- _WORK TO COMPLETE_
Set down the entries once more, exactly as given.

- _DATA TO PROCESS_
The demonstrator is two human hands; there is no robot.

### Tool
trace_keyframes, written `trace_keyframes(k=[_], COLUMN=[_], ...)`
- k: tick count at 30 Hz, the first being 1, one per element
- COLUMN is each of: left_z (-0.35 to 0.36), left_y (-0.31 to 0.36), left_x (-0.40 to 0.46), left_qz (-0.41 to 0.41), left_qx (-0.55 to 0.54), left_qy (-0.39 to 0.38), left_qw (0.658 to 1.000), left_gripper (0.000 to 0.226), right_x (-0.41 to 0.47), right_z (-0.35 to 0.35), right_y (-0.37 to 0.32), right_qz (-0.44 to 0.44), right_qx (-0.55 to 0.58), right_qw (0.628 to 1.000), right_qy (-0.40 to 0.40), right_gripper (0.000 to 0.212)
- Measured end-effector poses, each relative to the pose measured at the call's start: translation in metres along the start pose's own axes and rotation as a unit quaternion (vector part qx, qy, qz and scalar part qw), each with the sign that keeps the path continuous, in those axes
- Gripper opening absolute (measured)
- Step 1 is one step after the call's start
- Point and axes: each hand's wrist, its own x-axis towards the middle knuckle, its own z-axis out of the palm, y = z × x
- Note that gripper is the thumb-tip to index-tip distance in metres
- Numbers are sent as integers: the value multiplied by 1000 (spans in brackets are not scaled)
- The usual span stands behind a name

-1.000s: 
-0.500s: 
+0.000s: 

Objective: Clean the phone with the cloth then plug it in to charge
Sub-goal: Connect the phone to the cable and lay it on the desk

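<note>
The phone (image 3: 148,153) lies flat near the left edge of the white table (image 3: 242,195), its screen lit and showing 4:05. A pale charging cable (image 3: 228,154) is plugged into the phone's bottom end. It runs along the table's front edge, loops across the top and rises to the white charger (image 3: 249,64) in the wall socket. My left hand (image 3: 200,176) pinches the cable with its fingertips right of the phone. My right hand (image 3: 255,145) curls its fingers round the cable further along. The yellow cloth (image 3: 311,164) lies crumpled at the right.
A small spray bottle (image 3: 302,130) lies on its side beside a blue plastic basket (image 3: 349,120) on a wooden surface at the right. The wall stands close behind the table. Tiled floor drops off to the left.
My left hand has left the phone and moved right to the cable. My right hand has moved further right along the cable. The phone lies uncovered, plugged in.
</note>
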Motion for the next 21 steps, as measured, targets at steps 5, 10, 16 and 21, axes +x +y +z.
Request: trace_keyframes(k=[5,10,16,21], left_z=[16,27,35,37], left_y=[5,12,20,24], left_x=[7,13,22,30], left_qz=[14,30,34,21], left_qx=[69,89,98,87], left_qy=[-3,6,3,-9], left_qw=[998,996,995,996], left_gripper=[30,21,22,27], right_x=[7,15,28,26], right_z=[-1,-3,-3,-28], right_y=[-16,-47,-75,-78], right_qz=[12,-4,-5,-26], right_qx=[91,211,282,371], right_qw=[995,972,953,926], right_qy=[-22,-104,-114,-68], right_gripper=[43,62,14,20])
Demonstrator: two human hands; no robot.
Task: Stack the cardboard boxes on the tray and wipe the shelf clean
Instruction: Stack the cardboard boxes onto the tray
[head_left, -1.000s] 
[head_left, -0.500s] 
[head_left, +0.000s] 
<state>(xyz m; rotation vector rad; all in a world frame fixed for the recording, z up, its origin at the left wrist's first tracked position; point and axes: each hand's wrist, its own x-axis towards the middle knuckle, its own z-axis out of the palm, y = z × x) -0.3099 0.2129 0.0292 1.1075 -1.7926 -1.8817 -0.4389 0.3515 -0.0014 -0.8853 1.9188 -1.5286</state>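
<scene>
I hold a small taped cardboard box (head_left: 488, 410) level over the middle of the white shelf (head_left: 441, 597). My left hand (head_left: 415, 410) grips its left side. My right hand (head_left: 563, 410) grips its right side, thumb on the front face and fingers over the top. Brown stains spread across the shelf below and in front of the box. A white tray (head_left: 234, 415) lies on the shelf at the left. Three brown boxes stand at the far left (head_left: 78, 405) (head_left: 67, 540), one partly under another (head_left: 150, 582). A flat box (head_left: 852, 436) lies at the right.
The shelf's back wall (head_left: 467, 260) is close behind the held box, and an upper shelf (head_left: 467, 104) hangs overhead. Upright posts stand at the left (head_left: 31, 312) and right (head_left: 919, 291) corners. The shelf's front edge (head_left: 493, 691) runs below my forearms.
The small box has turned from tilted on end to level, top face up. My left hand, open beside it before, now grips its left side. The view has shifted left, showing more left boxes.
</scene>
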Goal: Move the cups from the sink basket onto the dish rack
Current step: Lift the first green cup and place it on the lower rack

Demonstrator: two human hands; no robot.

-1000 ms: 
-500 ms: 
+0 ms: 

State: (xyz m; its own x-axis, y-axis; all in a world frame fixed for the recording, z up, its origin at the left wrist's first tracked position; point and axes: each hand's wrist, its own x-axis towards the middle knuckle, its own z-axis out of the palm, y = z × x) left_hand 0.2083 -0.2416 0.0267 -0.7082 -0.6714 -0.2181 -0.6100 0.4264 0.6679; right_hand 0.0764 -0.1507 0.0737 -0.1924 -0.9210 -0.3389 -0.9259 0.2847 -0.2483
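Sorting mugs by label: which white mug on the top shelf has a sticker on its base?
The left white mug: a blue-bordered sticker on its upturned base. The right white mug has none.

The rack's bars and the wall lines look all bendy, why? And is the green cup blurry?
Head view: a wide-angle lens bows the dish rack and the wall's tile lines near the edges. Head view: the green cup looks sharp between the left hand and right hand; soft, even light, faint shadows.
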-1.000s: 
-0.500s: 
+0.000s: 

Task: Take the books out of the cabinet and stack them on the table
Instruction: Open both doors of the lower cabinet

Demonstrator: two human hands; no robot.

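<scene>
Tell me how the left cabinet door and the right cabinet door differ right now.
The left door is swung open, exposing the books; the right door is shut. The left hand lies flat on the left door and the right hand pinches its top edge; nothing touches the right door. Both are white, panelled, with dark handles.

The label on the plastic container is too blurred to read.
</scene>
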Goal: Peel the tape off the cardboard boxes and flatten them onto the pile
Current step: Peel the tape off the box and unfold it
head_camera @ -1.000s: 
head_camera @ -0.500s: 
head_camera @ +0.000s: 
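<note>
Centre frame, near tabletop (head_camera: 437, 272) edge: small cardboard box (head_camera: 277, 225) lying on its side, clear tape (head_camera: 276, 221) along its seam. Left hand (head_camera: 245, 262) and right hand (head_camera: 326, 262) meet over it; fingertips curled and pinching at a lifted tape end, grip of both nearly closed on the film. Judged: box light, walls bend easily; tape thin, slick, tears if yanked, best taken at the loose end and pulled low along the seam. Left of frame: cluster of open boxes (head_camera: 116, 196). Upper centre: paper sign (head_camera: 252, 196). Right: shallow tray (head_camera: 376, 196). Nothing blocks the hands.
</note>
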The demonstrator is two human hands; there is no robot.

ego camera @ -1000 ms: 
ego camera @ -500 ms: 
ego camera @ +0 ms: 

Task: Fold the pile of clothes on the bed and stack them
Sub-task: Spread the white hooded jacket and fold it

- _RESPONSE TO THIS TASK_
The demonstrator is two human hands; there is no robot.

### Tool
trace_keyframes, written `trace_keyframes(k=[_], COLUMN=[_], ...)`
- k: tick count at 30 Hz, the first being 1, one per element
- COLUMN is each of: left_z (-0.35 to 0.36), left_y (-0.31 to 0.36), left_x (-0.40 to 0.46), left_qz (-0.41 to 0.41), left_qx (-0.55 to 0.54), left_qy (-0.39 to 0.38), left_qw (0.658 to 1.000), left_gripper (0.000 to 0.226), right_x (-0.41 to 0.47), right_z (-0.35 to 0.35), right_y (-0.37 to 0.32), right_qz (-0.44 to 0.44), right_qx (-0.55 to 0.58), right_qw (0.628 to 1.000), right_qy (-0.40 to 0.40), right_gripper (0.000 to 0.212)
- Measured end-effector poses, each relative to the pose measured at the call's start: translation in metres along the start pose's own axes and rotation as a unit quaternion (vector part qx, qy, qz and scalar part qw), each with the sign that keeps the path continuous, in those axes
- Gripper opening absolute (measured)
- Step 1 is one step after the call's start
- Point and axes: each hand's wrist, its own x-axis towards the middle knuckle, its own z-axis out of the palm, y = z × x
- Note that gripper is the thumb-tip to index-tip distance in metres
- Numbers are sent as integers: the value multiplied by 1000 (spans in brackets are not scaled)
- The usual span stands behind a name

-1.000s: 
-0.500s: 
+0.000s: 

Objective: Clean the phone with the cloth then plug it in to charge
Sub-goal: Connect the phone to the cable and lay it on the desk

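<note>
The phone (image 3: 148,153) lies flat near the left edge of the white table (image 3: 242,195), its screen lit and showing 4:05. A pale charging cable (image 3: 228,154) is plugged into the phone's bottom end. It runs along the table's front edge, loops across the top and rises to the white charger (image 3: 249,64) in the wall socket. My left hand (image 3: 200,176) pinches the cable with its fingertips right of the phone. My right hand (image 3: 255,145) curls its fingers round the cable further along. The yellow cloth (image 3: 311,164) lies crumpled at the right.
A small spray bottle (image 3: 302,130) lies on its side beside a blue plastic basket (image 3: 349,120) on a wooden surface at the right. The wall stands close behind the table. Tiled floor drops off to the left.
My left hand has left the phone and moved right to the cable. My right hand has moved further right along the cable. The phone lies uncovered, plugged in.
</note>
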Motion for the next 21 steps, as measured, targets at steps 5, 10, 16 and 21, axes +x +y +z.
Request: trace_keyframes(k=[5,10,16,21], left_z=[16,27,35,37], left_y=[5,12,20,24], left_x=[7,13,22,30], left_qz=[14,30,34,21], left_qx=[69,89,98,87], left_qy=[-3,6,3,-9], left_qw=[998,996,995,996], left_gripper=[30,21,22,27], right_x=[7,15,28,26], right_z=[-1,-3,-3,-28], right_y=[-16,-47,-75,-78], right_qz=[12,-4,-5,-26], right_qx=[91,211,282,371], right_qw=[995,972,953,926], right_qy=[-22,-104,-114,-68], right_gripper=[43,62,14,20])
Demonstrator: two human hands; no robot.
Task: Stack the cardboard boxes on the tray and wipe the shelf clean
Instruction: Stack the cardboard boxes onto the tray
[head_left, -1.000s] 
[head_left, -0.500s] 
[head_left, +0.000s] 
<state>(xyz m; rotation vector rad; all in a world frame fixed for the recording, z up, its origin at the left wrist's first tracked position; point and axes: each hand's wrist, its own x-axis towards the middle knuckle, its own z-axis out of the palm, y = z × x) -0.3099 0.2129 0.0292 1.1075 -1.7926 -1.8817 -0.4389 0.3515 -0.0014 -0.8853 1.9188 -1.5286</state>
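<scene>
I hold a small taped cardboard box (head_left: 488, 410) level over the middle of the white shelf (head_left: 441, 597). My left hand (head_left: 415, 410) grips its left side. My right hand (head_left: 563, 410) grips its right side, thumb on the front face and fingers over the top. Brown stains spread across the shelf below and in front of the box. A white tray (head_left: 234, 415) lies on the shelf at the left. Three brown boxes stand at the far left (head_left: 78, 405) (head_left: 67, 540), one partly under another (head_left: 150, 582). A flat box (head_left: 852, 436) lies at the right.
The shelf's back wall (head_left: 467, 260) is close behind the held box, and an upper shelf (head_left: 467, 104) hangs overhead. Upright posts stand at the left (head_left: 31, 312) and right (head_left: 919, 291) corners. The shelf's front edge (head_left: 493, 691) runs below my forearms.
The small box has turned from tilted on end to level, top face up. My left hand, open beside it before, now grips its left side. The view has shifted left, showing more left boxes.
</scene>
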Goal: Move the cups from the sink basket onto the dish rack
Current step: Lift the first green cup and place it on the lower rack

Demonstrator: two human hands; no robot.

-1000 ms: 
-500 ms: 
+0 ms: 

State: (xyz m; its own x-axis, y-axis; all in a world frame fixed for the recording, z up, its origin at the left wrist's first tracked position; point and axes: each hand's wrist, its own x-axis towards the middle knuckle, its own z-axis out of the palm, y = z × x) left_hand 0.2083 -0.2416 0.0267 -0.7082 -0.6714 -0.2181 -0.6100 0.4264 0.6679; right_hand 0.0764 -0.1507 0.0737 -0.1924 -0.9210 -0.3389 -0.9259 0.2847 -0.2483
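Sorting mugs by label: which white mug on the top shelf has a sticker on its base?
The left white mug: a blue-bordered sticker on its upturned base. The right white mug has none.

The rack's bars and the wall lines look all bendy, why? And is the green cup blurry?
Head view: a wide-angle lens bows the dish rack and the wall's tile lines near the edges. Head view: the green cup looks sharp between the left hand and right hand; soft, even light, faint shadows.
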-1.000s: 
-0.500s: 
+0.000s: 

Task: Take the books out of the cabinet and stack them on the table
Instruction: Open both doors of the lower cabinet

Demonstrator: two human hands; no robot.

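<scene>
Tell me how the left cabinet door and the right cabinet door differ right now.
The left door is swung open, exposing the books; the right door is shut. The left hand lies flat on the left door and the right hand pinches its top edge; nothing touches the right door. Both are white, panelled, with dark handles.

The label on the plastic container is too blurred to read.
</scene>
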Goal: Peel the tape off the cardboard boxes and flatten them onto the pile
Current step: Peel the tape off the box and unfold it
head_camera @ -1.000s: 
head_camera @ -0.500s: 
head_camera @ +0.000s: 
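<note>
Centre frame, near tabletop (head_camera: 437, 272) edge: small cardboard box (head_camera: 277, 225) lying on its side, clear tape (head_camera: 276, 221) along its seam. Left hand (head_camera: 245, 262) and right hand (head_camera: 326, 262) meet over it; fingertips curled and pinching at a lifted tape end, grip of both nearly closed on the film. Judged: box light, walls bend easily; tape thin, slick, tears if yanked, best taken at the loose end and pulled low along the seam. Left of frame: cluster of open boxes (head_camera: 116, 196). Upper centre: paper sign (head_camera: 252, 196). Right: shallow tray (head_camera: 376, 196). Nothing blocks the hands.
</note>
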The demonstrator is two human hands; there is no robot.

ego camera @ -1000 ms: 
ego camera @ -500 ms: 
ego camera @ +0 ms: 

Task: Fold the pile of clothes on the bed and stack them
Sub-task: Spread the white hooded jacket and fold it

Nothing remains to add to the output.